APA/DIETMAR STIPLOVSEK
Passagen
Reinhard Haller über den Hass und das Böse
Johannes Kaup in der Serie "Im Zeit-Raum" im Gespräch mit dem Psychiater Reinhard Haller. Mitschnitt aus dem Großen Sendesaal des RadioKulturhauses vom 12. September 2022
19. September 2022, 16:05
Es ist das wohl kälteste und bösartigste aller Gefühle: der Hass. Der Hass ist mehr als Antipathie und Abneigung. Er ist die destruktivste Form der Verachtung, die auf Zerstörung des anderen ausgerichtet ist. Hass in seiner Extremform sehen wir gerade im Angriffskrieg auf die Ukraine oder aber auch in zahlreichen Verbrechen in unserer Gesellschaft. In zwischenmenschlichen Beziehungen äußert sich dieses intensive Empfinden von Feindseligkeit und Aggressivität in verbalen Attacken, in toxischem Schweigen, in Diskriminierung, Mobbing und Hasssprache ("hate speech") in sozialen Netzwerken.

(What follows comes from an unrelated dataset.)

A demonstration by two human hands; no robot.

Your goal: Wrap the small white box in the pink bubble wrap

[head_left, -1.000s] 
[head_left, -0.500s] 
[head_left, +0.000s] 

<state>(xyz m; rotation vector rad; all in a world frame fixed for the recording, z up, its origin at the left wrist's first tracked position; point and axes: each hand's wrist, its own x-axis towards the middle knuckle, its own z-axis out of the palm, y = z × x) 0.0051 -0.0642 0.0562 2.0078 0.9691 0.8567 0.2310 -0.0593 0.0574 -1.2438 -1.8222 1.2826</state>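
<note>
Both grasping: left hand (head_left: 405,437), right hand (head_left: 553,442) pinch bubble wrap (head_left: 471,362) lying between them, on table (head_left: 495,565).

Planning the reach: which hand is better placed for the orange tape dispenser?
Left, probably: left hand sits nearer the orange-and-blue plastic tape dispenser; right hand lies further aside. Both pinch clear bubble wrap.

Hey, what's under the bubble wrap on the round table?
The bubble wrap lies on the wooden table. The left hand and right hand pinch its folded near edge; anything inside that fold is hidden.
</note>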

Der Hass kann zum Motiv für familiäre Gewalt werden. Seine mitbedingenden Ursachen sind vielfältig: Kindheitstraumata, soziale Tragödien, falsche Freunde, Alkohol, Drogen, vor allem aber Kränkungen. Doch wie werden aus bösen Gedanken böse Taten?
Das Böse bedroht uns und übt gerade deshalb auch eine große dunkle Faszination aus. Wer den Hass und das Böse stoppen will, muss wissen, warum und wie sie entstehen, wie man die Dynamiken erkennt, durchschaut und gegensteuert. Ist es vielleicht auch möglich, die gefährlich faszinierende Energie des Hasses in eine konstruktiv-schöpferische Kraft zu verwandeln?

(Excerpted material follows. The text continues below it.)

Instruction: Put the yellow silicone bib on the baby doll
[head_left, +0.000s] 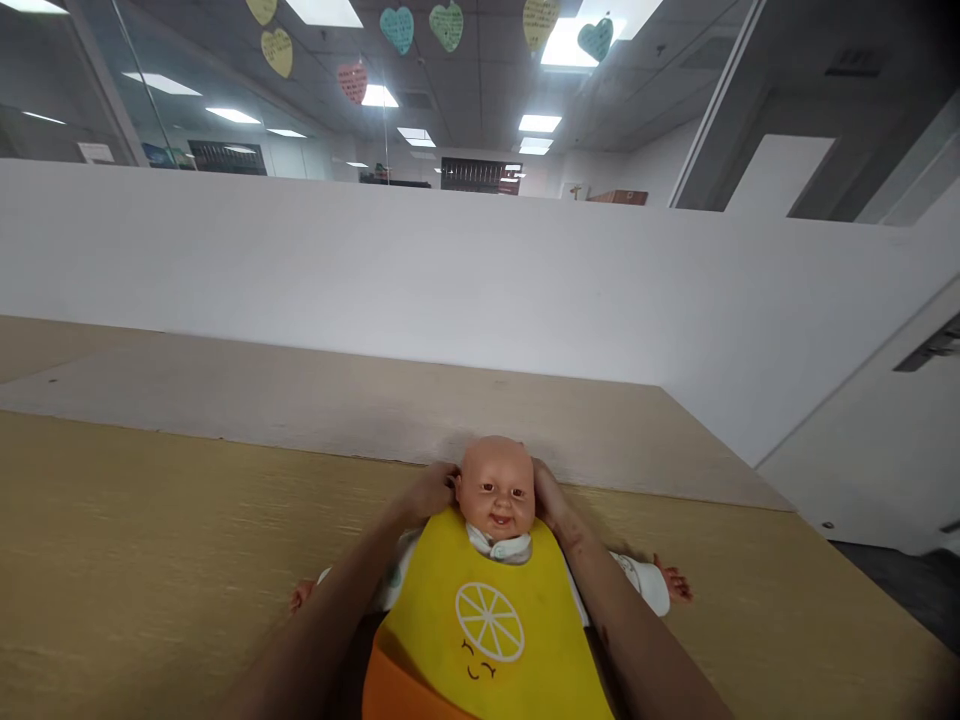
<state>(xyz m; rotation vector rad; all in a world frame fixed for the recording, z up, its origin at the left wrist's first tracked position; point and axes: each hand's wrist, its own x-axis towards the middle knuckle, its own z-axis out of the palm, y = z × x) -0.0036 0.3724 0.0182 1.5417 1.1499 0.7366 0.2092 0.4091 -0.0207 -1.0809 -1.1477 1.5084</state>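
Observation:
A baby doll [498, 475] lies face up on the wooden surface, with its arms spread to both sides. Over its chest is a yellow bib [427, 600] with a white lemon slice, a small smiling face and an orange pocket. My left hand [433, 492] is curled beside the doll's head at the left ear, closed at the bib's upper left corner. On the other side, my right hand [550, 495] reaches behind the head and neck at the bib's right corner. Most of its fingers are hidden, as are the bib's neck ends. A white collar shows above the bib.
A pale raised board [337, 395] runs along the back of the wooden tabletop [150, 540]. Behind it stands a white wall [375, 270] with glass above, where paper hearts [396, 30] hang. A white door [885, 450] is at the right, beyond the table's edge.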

Der bekannte Vorarlberger Gerichtspsychiater Reinhard Haller hat sich auf die Suche nach den Wurzeln des Bösen begeben. Sexualmörder und Serienkiller, Terroristen, Räuber und Kinderschänder, alte NS-Verbrecher und junge Amokläufer - ihnen allen saß er im Gefängnis gegenüber und ließ sich von ihnen erzählen, wie es zu ihren Taten kam, welche Motive und Gefühlszustände sie dabei antrieben und wie sie heute ihre Verbrechen sehen.